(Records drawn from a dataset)
- Opening Delimiter -
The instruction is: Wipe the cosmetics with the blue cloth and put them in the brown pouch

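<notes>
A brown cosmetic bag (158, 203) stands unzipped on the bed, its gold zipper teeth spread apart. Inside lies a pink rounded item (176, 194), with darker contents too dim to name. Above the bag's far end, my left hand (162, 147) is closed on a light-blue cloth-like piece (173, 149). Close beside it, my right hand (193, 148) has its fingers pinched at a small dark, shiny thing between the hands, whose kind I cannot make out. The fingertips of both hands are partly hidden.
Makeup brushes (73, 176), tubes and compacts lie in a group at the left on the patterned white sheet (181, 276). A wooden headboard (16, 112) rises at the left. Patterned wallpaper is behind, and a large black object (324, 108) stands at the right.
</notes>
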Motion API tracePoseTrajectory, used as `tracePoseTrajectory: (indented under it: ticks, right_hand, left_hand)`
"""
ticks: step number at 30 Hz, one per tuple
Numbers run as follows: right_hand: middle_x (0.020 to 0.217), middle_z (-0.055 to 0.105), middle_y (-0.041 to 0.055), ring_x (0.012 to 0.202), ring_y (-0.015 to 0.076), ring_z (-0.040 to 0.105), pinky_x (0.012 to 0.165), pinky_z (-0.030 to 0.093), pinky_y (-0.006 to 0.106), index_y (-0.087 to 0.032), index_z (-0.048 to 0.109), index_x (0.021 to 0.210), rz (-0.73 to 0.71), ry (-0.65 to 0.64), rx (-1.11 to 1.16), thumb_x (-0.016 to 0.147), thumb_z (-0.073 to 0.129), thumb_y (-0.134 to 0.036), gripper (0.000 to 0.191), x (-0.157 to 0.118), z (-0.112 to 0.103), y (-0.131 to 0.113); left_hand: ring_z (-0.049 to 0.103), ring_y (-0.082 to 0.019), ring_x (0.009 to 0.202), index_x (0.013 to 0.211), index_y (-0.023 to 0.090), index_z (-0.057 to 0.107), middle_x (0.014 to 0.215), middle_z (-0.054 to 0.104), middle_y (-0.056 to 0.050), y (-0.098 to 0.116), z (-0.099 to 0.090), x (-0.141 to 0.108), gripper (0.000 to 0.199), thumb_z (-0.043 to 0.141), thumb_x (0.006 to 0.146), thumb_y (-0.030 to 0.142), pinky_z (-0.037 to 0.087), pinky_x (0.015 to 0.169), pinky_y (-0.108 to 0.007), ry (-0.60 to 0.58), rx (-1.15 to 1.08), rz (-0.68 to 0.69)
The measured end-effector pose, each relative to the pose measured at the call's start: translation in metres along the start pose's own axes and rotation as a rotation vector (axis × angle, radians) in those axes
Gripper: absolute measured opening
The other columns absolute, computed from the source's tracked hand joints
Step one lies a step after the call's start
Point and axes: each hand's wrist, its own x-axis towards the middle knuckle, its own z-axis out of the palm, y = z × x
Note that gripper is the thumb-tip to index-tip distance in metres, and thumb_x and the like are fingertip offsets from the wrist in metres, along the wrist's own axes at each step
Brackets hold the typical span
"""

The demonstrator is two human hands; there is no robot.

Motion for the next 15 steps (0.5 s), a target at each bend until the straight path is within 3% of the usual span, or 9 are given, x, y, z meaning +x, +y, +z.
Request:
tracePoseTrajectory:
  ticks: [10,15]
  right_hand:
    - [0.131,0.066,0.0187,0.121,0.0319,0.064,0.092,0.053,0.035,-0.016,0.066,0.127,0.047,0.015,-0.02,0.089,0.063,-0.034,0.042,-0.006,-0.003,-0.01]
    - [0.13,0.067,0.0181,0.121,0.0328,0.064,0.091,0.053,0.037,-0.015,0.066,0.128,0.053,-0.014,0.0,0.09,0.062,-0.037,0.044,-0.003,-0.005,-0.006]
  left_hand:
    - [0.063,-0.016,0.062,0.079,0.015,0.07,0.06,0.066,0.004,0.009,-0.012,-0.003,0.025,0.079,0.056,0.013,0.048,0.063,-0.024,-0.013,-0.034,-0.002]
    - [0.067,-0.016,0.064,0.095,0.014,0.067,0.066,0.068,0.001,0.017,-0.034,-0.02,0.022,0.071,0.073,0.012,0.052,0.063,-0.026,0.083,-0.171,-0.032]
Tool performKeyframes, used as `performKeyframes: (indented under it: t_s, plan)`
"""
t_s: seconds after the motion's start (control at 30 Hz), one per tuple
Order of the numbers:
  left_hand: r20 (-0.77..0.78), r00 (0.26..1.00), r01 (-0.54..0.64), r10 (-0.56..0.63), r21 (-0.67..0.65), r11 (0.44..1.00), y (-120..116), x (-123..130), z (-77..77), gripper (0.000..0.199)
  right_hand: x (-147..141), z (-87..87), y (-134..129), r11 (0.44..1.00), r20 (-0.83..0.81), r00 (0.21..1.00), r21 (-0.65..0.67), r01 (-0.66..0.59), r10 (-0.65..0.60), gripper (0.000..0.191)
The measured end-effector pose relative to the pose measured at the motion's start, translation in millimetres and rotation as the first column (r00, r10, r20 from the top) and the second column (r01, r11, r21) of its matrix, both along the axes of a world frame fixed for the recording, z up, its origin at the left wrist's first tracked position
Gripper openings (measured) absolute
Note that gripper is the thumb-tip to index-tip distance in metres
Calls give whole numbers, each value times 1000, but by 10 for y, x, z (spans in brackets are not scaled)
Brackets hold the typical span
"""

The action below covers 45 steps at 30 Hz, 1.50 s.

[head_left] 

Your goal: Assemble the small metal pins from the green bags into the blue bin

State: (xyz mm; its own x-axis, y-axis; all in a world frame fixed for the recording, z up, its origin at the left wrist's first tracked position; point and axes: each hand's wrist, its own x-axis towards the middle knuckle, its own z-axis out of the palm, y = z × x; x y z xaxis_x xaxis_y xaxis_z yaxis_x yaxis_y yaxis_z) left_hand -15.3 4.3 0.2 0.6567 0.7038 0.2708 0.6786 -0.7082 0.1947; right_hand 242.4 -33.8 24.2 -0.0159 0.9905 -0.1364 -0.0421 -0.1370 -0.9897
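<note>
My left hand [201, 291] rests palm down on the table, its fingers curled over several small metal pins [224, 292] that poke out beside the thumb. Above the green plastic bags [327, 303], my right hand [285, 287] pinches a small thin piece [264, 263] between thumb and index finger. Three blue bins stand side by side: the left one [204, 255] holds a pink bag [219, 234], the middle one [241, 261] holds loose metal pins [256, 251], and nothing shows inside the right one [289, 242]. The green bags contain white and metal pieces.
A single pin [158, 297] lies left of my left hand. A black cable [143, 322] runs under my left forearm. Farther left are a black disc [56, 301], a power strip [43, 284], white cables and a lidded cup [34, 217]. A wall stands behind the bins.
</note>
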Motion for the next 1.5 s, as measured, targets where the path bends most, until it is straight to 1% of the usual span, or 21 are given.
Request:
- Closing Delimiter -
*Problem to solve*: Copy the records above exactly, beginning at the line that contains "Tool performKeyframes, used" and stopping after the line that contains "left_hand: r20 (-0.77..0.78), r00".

*Answer area*:
Tool performKeyframes, used as `performKeyframes: (indented under it: t_s, plan)`
"""
t_s: seconds after the motion's start (control at 30 Hz), one per tuple
Order of the numbers:
  left_hand: r20 (-0.77..0.78), r00 (0.26..1.00), r01 (-0.54..0.64), r10 (-0.56..0.63), r21 (-0.67..0.65), r11 (0.44..1.00), y (-120..116), x (-123..130), z (-77..77), gripper (0.000..0.199)

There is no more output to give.